So kannst du Selbstmitgefühl lernen

Kristin Neff hat zahlreiche Übungen entwickelt, die das Selbstmitgefühl stärken können. Sie betont:

  • … damit aufzuhören, sich ständig zu bewerten und selbst zu verurteilen.
  • … Selbstakzeptanz ist der Schlüssel für ein gutes Leben. Akzeptiere deine Stärken, Schwächen und Grenzen.
  • … zu versuchen, sich mit den wohlwollenden Augen einer mitfühlenden Freundin (Freundes) freundlich zu betrachten.
  • … sich zu trösten, sich Mut zuzusprechen und Mitgefühl zu zeigen. Der Körper reagiert immer.
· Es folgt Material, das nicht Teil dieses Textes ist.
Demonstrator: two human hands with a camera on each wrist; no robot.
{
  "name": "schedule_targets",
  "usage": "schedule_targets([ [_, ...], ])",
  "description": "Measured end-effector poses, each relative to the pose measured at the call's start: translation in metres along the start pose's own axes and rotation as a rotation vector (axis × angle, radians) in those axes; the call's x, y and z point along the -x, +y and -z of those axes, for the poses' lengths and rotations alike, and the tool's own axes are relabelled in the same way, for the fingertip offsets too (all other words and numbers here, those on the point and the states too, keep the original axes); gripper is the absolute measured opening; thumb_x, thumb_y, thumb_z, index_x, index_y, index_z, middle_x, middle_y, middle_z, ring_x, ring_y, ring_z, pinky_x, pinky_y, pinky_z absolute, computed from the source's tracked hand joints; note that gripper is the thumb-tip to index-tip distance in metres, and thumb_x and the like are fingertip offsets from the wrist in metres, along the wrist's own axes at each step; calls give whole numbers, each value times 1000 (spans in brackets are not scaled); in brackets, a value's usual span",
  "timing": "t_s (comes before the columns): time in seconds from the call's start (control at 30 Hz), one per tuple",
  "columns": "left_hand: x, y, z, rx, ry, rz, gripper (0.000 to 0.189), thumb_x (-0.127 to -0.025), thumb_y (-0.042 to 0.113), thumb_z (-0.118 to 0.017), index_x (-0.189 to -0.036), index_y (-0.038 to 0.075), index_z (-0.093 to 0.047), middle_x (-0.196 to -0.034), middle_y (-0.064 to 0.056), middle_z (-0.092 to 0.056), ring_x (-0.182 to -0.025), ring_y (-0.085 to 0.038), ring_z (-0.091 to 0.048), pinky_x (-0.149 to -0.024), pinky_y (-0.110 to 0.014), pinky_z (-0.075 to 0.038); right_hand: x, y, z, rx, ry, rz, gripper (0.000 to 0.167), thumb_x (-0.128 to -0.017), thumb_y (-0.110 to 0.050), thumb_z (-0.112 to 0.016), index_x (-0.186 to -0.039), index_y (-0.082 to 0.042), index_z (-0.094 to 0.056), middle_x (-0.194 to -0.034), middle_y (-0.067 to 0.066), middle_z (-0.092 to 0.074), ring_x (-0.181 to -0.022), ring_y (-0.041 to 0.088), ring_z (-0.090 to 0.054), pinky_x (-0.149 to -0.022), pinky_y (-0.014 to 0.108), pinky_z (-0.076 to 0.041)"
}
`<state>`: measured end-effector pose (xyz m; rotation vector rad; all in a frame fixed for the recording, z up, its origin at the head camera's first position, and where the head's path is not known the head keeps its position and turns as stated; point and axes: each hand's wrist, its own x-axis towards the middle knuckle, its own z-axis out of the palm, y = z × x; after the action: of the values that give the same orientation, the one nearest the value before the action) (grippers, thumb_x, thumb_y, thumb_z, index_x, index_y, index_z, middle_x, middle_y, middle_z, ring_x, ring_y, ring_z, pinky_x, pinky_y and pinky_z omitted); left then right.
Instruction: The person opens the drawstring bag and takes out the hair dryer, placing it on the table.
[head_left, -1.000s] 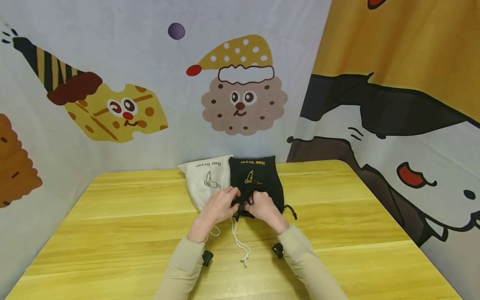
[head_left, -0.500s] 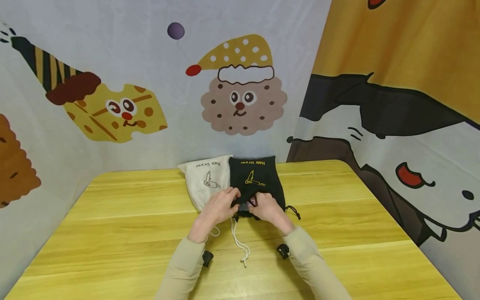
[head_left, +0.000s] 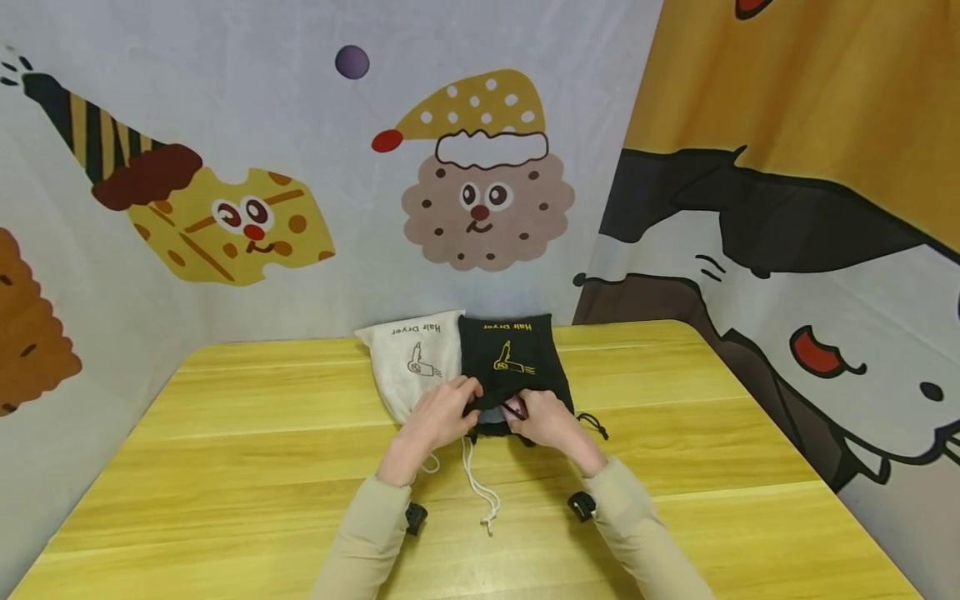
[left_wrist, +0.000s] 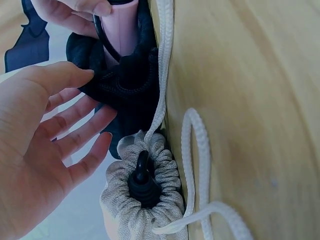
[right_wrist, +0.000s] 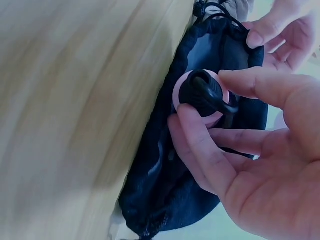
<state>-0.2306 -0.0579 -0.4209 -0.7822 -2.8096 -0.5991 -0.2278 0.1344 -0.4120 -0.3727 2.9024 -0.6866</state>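
A black drawstring bag (head_left: pixel 517 346), printed with yellow "Hair Dryer" lettering, lies flat at the table's far side. My left hand (head_left: pixel 442 410) pinches the left edge of its mouth, thumb on the rim and fingers behind. Inside the mouth is the pink handle of a hair dryer (left_wrist: pixel 121 30), its black end and loop facing out; the rest is hidden by cloth. My right hand (head_left: pixel 551 419) holds that handle (right_wrist: pixel 177 93) between thumb and fingers. A white drawstring bag (head_left: pixel 408 354) lies against the black one, its mouth gathered round a black cord end (left_wrist: pixel 145 187).
The white bag's drawstring (head_left: pixel 480 492) trails toward me on the wooden table (head_left: pixel 247 467). A black cord (head_left: pixel 595 425) sticks out at the black bag's right. Behind the table hangs a cartoon-printed cloth (head_left: pixel 292 125).
My right hand has shifted to the right with the hair dryer's handle, and the black bag's mouth is spread wider. The black bag slid slightly right; my left hand stays put.
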Motion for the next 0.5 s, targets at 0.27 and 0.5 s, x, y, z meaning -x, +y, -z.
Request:
schedule_targets([
  [0.27, 1, 2, 0, 4, -16, -3, 22, -83, 14, -68, -103, 11, -61, -89, -1, -59, -72, -13, -55, -62, -26, -46, 6, 9, 5, 24, -19, 28, 16, -81, -15, -72, -87, -7, -60, -74, 3, -54, -62, 15, -50, -55, 25, -41],
  [0.5, 0, 4, 0, -11, -22, -31, 21, -83, 15, -68, -103, 12, -62, -88, 0, -59, -70, -12, -54, -60, -24, -45, 9, 19, 15, 19, -68, 57, 16, -81, -12, -72, -92, -6, -61, -76, 3, -56, -66, 15, -49, -58, 26, -41],
])
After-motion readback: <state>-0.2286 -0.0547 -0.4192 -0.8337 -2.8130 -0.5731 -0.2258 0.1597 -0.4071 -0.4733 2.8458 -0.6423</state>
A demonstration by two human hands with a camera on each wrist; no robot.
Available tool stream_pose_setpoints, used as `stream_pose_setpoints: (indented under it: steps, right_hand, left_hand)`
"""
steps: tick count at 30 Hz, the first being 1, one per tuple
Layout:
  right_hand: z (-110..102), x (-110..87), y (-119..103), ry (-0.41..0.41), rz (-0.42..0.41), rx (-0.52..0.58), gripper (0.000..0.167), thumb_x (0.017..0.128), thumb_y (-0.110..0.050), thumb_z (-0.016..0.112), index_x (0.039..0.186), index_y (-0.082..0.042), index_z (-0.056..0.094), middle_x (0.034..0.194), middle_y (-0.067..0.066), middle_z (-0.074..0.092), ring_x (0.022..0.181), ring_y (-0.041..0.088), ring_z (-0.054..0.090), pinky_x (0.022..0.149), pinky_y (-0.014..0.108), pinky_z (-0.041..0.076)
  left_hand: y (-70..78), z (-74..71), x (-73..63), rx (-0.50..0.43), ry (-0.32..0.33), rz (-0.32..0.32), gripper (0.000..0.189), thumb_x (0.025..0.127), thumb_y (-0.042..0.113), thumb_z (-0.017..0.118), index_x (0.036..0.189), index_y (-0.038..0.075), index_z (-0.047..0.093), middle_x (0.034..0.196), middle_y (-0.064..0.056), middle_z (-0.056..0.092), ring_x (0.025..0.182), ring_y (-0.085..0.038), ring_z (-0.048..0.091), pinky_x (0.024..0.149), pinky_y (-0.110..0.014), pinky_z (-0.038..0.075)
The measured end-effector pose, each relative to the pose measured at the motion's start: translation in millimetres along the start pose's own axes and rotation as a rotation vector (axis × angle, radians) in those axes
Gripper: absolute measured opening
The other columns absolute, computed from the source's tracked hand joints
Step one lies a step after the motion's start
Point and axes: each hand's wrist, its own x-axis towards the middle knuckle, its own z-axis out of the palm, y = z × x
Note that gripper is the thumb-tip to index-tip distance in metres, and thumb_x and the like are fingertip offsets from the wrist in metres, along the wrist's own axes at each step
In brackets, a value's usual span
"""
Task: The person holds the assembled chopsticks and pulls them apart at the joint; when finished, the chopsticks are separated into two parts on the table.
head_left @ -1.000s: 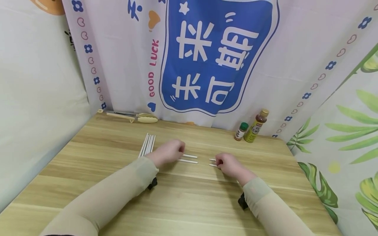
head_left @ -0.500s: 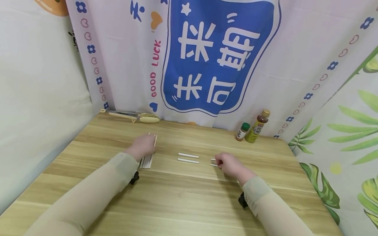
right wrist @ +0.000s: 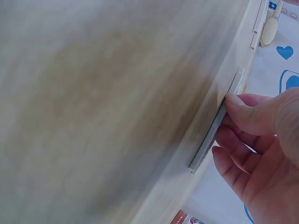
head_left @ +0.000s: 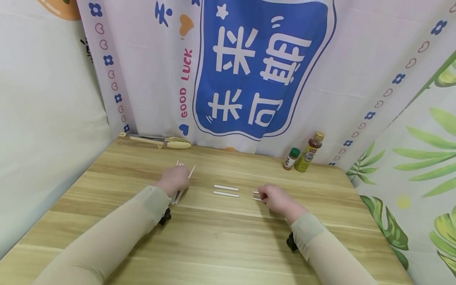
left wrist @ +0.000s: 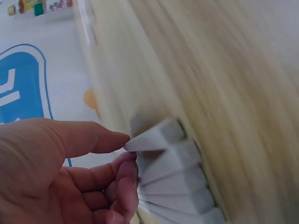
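Note:
In the head view my left hand [head_left: 173, 179] is over a row of white, square-ended sticks [left wrist: 177, 179]. Its thumb and forefinger pinch one white stick [left wrist: 159, 136], which is angled away from the others. My right hand [head_left: 276, 197] is lower on the right, its thumb and fingers pinching another white stick [right wrist: 205, 144] at the tabletop. Two stick ends [head_left: 256, 192] poke out left of that hand; the rest is hidden behind it. Between my hands, an upper loose stick [head_left: 226, 187] and a lower loose stick [head_left: 226, 194] lie nearly parallel, apart from each other.
Tongs [head_left: 174, 143] with cream tips lie along the back left edge of the wooden table [head_left: 221, 245]. A green-capped spice jar [head_left: 291, 159] and a yellow-labelled bottle [head_left: 310, 152] stand at the back right. A printed cloth [head_left: 153, 79] hangs behind the table.
My left hand has left the two middle sticks, moved left to the row and pinched one stick, swinging its far end rightward. My right hand stays in place.

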Motion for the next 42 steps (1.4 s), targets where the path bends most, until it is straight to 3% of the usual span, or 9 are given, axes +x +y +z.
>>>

Nicht zu verwechseln mit Selbstmitleid

Häufig wird Selbst-Mitgefühl mit Selbstmitleid verwechselt. Und diese Begriffe unterscheiden sich inhaltlich deutlich.

Was bedeutet Selbstmitgefühl?

Mitgefühl ist ein zentraler Baustein im Buddhismus. Es geht um die Anteilnahme am Leid oder an der Not der anderen Menschen. Beim Selbstmitgefühl geht es um diese Anteilnahme sich selbst gegenüber. So begegnet man sich in schweren Situationen mit Fürsorge, Freundlichkeit und Respekt.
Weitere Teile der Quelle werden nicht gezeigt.